◆ **Exercise details**
Output all of the listing, leaving every line exactly as written.

◆ **Given information**
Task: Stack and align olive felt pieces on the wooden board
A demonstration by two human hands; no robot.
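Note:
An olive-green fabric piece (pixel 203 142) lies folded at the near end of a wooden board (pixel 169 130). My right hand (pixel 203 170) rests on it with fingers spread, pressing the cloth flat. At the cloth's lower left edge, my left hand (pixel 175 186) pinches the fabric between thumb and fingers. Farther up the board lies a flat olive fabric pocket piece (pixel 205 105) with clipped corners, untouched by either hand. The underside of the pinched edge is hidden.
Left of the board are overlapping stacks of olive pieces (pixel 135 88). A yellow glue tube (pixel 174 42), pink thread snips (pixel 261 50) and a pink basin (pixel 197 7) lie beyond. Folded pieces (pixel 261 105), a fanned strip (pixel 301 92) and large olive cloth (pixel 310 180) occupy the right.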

◆ **Answer to this exercise**
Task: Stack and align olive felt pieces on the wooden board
A demonstration by two human hands; no robot.
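Note:
An olive-green fabric piece (pixel 203 142) lies folded at the near end of a wooden board (pixel 169 130). My right hand (pixel 203 170) rests on it with fingers spread, pressing the cloth flat. At the cloth's lower left edge, my left hand (pixel 175 186) pinches the fabric between thumb and fingers. Farther up the board lies a flat olive fabric pocket piece (pixel 205 105) with clipped corners, untouched by either hand. The underside of the pinched edge is hidden.
Left of the board are overlapping stacks of olive pieces (pixel 135 88). A yellow glue tube (pixel 174 42), pink thread snips (pixel 261 50) and a pink basin (pixel 197 7) lie beyond. Folded pieces (pixel 261 105), a fanned strip (pixel 301 92) and large olive cloth (pixel 310 180) occupy the right.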

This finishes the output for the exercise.